A vector database enables efficient similarity search and indexing of high-dimensional data. Vector databases are particularly useful for machine learning applications, where data points are often represented as high-dimensional vectors. These databases allow users to perform similarity searches based on the embeddings of the data points, making it easier to find relevant information based on content or features.

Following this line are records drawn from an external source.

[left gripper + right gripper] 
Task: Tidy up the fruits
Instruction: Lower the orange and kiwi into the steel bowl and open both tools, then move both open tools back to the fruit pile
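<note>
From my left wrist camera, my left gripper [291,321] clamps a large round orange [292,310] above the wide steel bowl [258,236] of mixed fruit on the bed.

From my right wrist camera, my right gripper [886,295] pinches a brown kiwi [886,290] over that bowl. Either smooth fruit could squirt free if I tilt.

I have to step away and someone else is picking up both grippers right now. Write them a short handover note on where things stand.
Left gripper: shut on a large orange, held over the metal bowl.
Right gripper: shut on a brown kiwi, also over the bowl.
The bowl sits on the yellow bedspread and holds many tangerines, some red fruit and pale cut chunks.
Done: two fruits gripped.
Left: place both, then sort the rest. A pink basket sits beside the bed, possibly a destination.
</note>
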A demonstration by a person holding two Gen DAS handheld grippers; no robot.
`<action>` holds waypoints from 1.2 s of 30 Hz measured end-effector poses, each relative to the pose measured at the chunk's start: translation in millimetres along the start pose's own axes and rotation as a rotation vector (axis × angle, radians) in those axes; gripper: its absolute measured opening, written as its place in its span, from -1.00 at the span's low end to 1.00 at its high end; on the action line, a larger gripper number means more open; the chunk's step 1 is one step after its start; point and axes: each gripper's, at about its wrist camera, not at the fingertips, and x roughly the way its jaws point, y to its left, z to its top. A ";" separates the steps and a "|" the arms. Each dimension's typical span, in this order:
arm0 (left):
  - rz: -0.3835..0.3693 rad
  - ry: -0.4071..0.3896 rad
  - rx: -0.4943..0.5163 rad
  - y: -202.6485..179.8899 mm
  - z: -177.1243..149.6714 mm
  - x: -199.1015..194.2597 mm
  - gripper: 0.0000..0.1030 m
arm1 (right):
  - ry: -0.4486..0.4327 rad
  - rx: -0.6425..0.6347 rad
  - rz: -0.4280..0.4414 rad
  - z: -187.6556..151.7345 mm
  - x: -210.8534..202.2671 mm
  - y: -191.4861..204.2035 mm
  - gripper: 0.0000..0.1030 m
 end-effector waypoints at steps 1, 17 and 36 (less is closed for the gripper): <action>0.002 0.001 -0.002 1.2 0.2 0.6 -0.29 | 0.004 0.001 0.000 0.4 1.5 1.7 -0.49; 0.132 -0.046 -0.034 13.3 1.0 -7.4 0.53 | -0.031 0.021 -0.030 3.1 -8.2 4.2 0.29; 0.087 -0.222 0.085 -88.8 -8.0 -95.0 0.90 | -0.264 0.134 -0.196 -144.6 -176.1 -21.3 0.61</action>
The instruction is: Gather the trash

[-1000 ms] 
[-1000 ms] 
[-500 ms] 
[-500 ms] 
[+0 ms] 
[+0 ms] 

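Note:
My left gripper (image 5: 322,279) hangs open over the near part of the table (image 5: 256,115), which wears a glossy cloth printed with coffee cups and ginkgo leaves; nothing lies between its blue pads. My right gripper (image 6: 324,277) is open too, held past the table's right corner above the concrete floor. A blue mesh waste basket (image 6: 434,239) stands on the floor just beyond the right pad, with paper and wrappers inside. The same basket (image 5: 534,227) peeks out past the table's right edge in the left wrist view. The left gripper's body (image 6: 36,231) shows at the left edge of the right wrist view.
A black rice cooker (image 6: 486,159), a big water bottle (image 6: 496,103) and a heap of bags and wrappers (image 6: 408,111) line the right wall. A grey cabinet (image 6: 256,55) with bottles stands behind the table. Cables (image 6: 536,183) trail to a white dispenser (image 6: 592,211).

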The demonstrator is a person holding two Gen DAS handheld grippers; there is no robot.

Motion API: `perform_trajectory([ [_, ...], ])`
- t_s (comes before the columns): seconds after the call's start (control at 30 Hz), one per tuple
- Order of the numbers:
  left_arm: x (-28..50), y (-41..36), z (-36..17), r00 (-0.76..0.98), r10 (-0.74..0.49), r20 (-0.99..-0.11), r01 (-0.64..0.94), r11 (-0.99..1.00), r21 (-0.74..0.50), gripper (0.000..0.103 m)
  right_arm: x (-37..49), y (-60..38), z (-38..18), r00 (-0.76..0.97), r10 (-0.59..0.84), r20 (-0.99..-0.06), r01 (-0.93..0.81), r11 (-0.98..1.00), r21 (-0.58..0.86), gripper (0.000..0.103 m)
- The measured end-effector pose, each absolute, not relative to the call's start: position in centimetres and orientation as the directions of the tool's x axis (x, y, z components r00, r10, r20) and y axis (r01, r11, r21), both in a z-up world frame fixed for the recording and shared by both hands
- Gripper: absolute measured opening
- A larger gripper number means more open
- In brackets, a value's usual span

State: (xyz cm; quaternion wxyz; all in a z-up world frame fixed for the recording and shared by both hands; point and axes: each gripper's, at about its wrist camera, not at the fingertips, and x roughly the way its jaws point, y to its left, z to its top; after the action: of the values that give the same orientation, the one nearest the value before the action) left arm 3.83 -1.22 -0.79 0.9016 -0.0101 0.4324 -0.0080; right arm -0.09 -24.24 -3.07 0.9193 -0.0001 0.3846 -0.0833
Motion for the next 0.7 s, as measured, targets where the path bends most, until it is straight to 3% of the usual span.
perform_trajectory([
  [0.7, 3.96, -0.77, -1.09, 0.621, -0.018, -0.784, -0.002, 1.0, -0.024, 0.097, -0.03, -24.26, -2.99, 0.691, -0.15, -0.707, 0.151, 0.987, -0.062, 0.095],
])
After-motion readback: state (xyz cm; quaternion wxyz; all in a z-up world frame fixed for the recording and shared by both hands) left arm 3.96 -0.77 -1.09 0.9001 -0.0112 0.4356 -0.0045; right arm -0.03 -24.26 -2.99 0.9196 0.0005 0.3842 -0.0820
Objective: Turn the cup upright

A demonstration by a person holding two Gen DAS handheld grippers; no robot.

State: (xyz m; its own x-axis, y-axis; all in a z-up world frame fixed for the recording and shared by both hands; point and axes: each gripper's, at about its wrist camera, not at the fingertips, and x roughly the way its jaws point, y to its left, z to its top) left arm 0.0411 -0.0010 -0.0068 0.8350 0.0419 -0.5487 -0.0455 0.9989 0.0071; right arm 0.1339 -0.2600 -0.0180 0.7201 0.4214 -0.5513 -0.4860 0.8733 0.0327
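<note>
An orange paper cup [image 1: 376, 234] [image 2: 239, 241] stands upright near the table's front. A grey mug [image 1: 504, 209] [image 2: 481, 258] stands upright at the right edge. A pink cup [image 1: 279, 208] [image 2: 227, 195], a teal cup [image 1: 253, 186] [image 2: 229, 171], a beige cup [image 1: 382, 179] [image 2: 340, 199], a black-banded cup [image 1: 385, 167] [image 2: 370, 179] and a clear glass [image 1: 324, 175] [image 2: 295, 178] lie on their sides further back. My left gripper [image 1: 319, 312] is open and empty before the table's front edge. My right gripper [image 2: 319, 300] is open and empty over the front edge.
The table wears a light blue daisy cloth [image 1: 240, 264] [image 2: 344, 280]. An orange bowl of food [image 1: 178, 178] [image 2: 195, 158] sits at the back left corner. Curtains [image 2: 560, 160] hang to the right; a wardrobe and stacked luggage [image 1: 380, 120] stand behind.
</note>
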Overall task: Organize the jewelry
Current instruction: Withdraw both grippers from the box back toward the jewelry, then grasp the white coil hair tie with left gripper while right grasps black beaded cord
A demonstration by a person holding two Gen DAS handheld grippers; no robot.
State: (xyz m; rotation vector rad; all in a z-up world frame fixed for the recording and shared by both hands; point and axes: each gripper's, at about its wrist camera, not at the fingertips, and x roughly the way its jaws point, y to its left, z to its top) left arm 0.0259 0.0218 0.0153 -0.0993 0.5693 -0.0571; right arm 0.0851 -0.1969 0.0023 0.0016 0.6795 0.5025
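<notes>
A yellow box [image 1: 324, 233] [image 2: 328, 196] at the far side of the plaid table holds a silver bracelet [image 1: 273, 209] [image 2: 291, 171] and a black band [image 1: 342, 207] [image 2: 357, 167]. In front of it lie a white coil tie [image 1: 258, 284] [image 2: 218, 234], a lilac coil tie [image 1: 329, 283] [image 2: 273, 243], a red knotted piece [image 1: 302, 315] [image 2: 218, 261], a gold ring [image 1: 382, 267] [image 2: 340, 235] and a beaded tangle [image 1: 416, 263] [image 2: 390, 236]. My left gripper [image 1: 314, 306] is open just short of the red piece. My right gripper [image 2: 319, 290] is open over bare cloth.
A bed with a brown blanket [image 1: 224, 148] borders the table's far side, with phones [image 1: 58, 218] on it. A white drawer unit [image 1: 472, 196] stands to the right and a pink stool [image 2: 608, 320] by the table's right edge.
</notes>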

In this examplary project, I have used Weaviate as a vector database and their integration with OpenAI's embedder (text-embedding-ada-002-v2
) to create and save vectors of a dataset. As example dataset, I have scraped all the Y Combinator from their website (4000+ companies) and created vectors out of key datapoint (see /examples/y-combinator/schema.json
for more details). I have also uploaded the dataset to Kaggle.
As a second example, I have downloaded a Lord of the Rings character dataset from Kaggle, created by Paul Mooney.
Create a .env file in the root directory and add the variables: OPENAI_APIKEY and DATA_PATH. The DATA_PATH variable should be the path to the data directory:
OPENAI_APIKEY=XXXXXXXXXXXXXXXXX
DATA_PATH=C:\Users\your-user-name\path\to\project\data
To use this code, you'll need to install the dependencies using:
npm install
To use database, you will need to setup a Docker instance of the database.
docker-compose up -d --build
Populate the Weaviate database (make sure Docker is running). You can use one of the example datasets provided in the /examples
directory (currently y-combinator
and lotr-character
).
Running populate
will create a Weaviate database with the data from the example dataset (and remove any existing data with the same class). I paid ~$0.20 in OpenAI usage to populate the Y Combinator dataset
npm run populate --dataset=<example-name>
If succesful, you can easily view and query your data via the Weaviate GraphQL API. You can use the Apollo GraphQL Sandbox to explore the data and run queries. Just enter the graph url (http://localhost:8080/v1/graphql
).
If you want to have some extra fun, you can use Tensorflow's Embedding Projector to visualize your data. To get the .tsv files required use the following command (will place them inside of the /example/<example-name>
folder):
npm run tsv --dataset=<example-name>
These can be uploaded to the website to visualize your data.
To create your own data, follow on of the examples:
- Create a new folder inside of
/examples
with the name of your dataset. - Create a
schema.json
file in the root of your dataset folder. This file should contain the schema of your data. - Create a
data.json
file in the root of your dataset folder. This file should contain the data of your dataset. - Run
npm run populate --dataset=<your-dataset-name>
to populate the database with your data.